» **WORK REQUEST**
Once the images are set aside, print the remaining lines below exactly.

» **SUPPLIED DATA**
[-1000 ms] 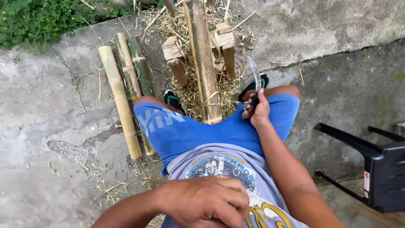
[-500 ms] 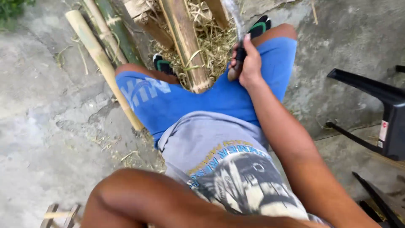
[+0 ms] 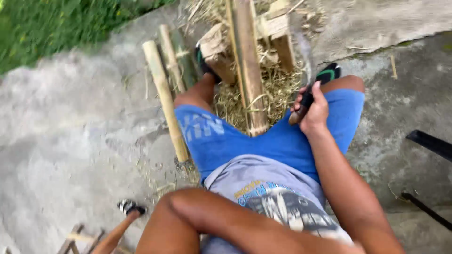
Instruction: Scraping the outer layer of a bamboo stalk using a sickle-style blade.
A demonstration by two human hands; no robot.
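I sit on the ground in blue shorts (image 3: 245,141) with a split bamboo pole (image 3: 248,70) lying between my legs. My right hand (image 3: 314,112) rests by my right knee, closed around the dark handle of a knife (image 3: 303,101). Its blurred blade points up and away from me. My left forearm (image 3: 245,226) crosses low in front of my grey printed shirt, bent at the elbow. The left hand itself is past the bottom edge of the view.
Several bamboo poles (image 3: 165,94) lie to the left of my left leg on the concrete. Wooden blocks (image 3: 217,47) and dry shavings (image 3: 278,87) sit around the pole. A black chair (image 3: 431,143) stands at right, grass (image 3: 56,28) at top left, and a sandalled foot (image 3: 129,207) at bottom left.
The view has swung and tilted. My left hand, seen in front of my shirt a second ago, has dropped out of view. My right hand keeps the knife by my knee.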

» **TASK RESPONSE**
[-1000 ms] 
[-500 ms] 
[+0 ms] 
Instruction: Scraping the outer layer of a bamboo stalk using a sickle-style blade.
A demonstration by two human hands; no robot.
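I sit on the ground in blue shorts (image 3: 245,141) with a split bamboo pole (image 3: 248,70) lying between my legs. My right hand (image 3: 314,112) rests by my right knee, closed around the dark handle of a knife (image 3: 303,101). Its blurred blade points up and away from me. My left forearm (image 3: 245,226) crosses low in front of my grey printed shirt, bent at the elbow. The left hand itself is past the bottom edge of the view.
Several bamboo poles (image 3: 165,94) lie to the left of my left leg on the concrete. Wooden blocks (image 3: 217,47) and dry shavings (image 3: 278,87) sit around the pole. A black chair (image 3: 431,143) stands at right, grass (image 3: 56,28) at top left, and a sandalled foot (image 3: 129,207) at bottom left.
The view has swung and tilted. My left hand, seen in front of my shirt a second ago, has dropped out of view. My right hand keeps the knife by my knee.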

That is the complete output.